After a few months, Joe sent Bill his first report. In black ink, he wrote, "Dear Bill: I'm really happy here! It's a great place with a high living standard. I have total freedom; everything the capitalist press says is a lie. You can get anything here you want! Only one thing’s in short supply: red ink."
* * * *
A judge walks out of his courtroom, laughing loudly. A colleague asks, "What’s so damn funny?"
"I just heard a great joke!" the judge says, wiping away tears of laughter.
"A joke? Tell it to me!"
"Are you crazy! I just gave a man ten years for telling it."
* * * *
This gag always reminds me of a Monty Python sketch. You can almost see the Pythons acting it out!

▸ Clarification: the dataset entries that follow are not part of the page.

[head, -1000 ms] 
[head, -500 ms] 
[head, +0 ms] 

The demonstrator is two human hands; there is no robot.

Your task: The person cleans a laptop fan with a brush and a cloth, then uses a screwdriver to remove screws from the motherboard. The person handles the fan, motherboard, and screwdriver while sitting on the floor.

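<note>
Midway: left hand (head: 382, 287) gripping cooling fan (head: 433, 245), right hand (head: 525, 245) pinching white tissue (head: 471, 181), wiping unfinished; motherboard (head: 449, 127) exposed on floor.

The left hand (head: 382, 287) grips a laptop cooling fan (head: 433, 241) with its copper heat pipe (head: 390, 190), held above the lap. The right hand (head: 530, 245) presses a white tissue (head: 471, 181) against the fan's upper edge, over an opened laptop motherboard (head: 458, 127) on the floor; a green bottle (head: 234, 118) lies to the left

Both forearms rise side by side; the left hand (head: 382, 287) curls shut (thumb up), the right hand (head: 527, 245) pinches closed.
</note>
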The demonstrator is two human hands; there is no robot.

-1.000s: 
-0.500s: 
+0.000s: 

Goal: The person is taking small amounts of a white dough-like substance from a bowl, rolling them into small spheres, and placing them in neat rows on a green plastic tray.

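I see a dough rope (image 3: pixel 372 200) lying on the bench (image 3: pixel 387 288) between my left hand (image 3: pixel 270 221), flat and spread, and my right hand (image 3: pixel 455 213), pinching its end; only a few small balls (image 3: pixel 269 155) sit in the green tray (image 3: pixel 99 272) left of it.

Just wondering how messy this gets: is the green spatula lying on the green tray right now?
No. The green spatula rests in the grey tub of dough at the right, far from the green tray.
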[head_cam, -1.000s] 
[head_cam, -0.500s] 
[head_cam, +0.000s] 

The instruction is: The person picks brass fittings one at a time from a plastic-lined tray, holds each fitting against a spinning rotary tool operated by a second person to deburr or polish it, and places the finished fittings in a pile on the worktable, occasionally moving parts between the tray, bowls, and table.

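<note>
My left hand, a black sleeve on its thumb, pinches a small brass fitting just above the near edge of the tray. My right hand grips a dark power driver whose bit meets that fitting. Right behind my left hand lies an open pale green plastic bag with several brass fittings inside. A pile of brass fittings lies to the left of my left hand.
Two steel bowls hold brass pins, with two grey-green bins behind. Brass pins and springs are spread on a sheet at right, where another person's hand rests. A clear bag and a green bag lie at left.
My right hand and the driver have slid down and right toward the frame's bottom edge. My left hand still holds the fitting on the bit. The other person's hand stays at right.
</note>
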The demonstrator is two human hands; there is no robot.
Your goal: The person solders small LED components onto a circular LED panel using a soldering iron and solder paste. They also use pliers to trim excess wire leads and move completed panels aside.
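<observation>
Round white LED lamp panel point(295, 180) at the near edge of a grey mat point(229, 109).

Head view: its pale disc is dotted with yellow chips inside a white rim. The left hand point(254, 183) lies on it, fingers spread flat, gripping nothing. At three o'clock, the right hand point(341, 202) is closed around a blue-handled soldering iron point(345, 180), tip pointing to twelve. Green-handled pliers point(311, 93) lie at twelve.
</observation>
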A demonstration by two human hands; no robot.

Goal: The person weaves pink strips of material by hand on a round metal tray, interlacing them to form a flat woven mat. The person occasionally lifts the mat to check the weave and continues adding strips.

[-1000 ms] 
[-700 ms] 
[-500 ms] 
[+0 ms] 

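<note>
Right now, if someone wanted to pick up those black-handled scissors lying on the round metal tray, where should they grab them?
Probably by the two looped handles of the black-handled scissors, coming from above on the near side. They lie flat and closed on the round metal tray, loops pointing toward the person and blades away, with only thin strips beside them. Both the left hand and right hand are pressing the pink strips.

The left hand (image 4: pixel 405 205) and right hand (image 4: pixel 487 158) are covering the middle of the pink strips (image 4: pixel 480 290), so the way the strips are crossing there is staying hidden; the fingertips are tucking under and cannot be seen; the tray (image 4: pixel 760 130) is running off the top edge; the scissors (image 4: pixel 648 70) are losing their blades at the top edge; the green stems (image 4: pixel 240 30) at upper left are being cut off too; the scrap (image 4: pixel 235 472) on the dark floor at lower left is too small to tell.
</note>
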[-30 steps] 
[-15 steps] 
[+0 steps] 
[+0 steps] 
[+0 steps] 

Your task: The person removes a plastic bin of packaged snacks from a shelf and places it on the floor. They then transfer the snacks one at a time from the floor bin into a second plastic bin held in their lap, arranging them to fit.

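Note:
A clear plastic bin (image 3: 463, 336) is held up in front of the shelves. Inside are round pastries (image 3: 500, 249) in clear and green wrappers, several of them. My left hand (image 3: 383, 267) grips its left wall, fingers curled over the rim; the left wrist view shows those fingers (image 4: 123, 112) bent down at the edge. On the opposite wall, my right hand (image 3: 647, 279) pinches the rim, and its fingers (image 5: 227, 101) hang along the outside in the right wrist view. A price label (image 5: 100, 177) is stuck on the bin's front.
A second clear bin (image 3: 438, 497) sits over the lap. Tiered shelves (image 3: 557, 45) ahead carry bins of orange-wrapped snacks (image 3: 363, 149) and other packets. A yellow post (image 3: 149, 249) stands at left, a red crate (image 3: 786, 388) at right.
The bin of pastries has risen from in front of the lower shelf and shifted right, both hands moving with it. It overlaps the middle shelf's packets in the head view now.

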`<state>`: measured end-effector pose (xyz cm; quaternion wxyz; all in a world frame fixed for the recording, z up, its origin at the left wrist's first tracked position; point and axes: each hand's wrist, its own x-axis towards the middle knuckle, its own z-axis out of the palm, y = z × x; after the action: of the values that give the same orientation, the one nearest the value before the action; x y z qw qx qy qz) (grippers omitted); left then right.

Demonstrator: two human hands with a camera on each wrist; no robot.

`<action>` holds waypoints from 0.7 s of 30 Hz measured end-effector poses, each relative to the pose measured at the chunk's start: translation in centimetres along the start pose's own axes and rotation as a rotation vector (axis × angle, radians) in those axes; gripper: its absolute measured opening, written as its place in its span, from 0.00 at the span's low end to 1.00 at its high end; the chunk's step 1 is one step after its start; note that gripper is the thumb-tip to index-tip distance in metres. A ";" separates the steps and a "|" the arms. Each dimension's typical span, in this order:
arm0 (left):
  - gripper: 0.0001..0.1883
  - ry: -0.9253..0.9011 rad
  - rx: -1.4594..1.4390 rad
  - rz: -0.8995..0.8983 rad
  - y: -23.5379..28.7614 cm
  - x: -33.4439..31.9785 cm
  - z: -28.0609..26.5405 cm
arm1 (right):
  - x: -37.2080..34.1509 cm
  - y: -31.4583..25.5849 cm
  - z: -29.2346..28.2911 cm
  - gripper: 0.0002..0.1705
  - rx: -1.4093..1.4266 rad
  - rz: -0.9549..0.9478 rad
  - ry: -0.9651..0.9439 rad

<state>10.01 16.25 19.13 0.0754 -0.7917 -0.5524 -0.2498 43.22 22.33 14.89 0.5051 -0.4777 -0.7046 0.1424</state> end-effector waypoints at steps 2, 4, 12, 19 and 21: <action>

A woman walks into a food store. "Do you have any meat?"
"No, fresh out."
"What about milk?"
"We only deal in meat. The dairy store across the street is where they don’t have milk."
* * * *
The occasions on which an observant Jew says a broche, a blessing, are many and varied. There are specific prayers for almost any occasion you might encounter. Leo Rosten recounts, for instance, that when S. Y. Agnon was awarded the Nobel Prize for Literature (1966 – the only writer to receive the honor for writing in Hebrew), he was glad to hear he would have to go to Sweden to accept the award from the king. “Good,” Shai Agnon is supposed to have said, “I have never had the opportunity to say the broche one makes upon seeing a king.” There was even a proper blessing for the Czar—according to Sholem Aleichem, the Yiddish writer:
May God bless and keep the Czar . . . far away from us!